- **ACTION ITEM**
Word for word, restate the listing; omit the pictures.

- **DATA SECTION**
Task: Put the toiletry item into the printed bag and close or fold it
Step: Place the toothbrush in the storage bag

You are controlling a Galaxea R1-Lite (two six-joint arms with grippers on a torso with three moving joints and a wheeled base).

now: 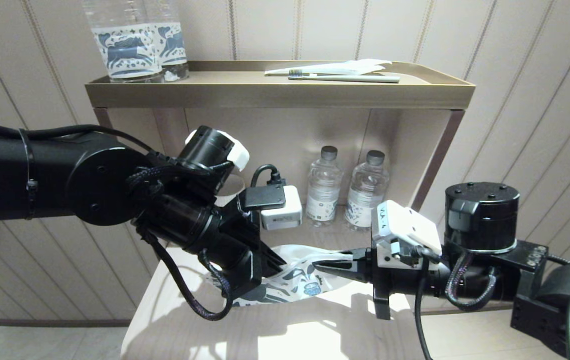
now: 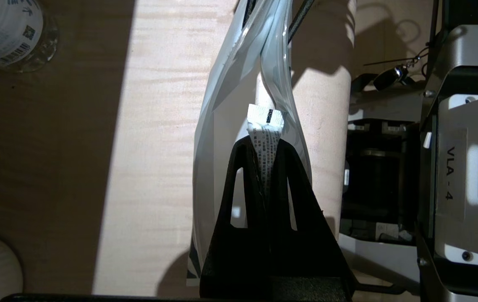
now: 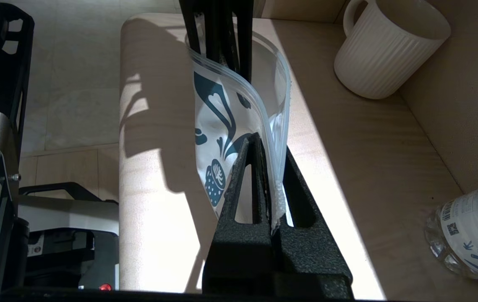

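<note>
You have one printed bag (image 1: 295, 280), held above the lower shelf (image 1: 285, 335) between the two claws. The left gripper (image 2: 266, 147) is clenched on one small white tube (image 2: 265, 126), and this tube sits inside the bag's mouth, its crimped end just beyond the fingertips. The right gripper (image 3: 264, 142) is clenched on the bag's zip edge, so the bag hangs directly in front of it. You can count two bottles (image 1: 322, 187) at the back of the lower shelf, two more on the top tray (image 1: 274, 92), one toothbrush (image 1: 345, 77) with its wrapper there, and one mug (image 3: 383, 46).
</note>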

- **RESPONSE TO THE TASK**
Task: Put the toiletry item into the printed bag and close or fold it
Step: Place the toothbrush in the storage bag

You are controlling a Galaxea R1-Lite (two six-joint arms with grippers on a torso with three moving joints and a wheeled base).

now: 
now: 
now: 

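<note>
You have one printed bag (image 1: 295, 280), held above the lower shelf (image 1: 285, 335) between the two claws. The left gripper (image 2: 266, 147) is clenched on one small white tube (image 2: 265, 126), and this tube sits inside the bag's mouth, its crimped end just beyond the fingertips. The right gripper (image 3: 264, 142) is clenched on the bag's zip edge, so the bag hangs directly in front of it. You can count two bottles (image 1: 322, 187) at the back of the lower shelf, two more on the top tray (image 1: 274, 92), one toothbrush (image 1: 345, 77) with its wrapper there, and one mug (image 3: 383, 46).
</note>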

The output contains nothing further.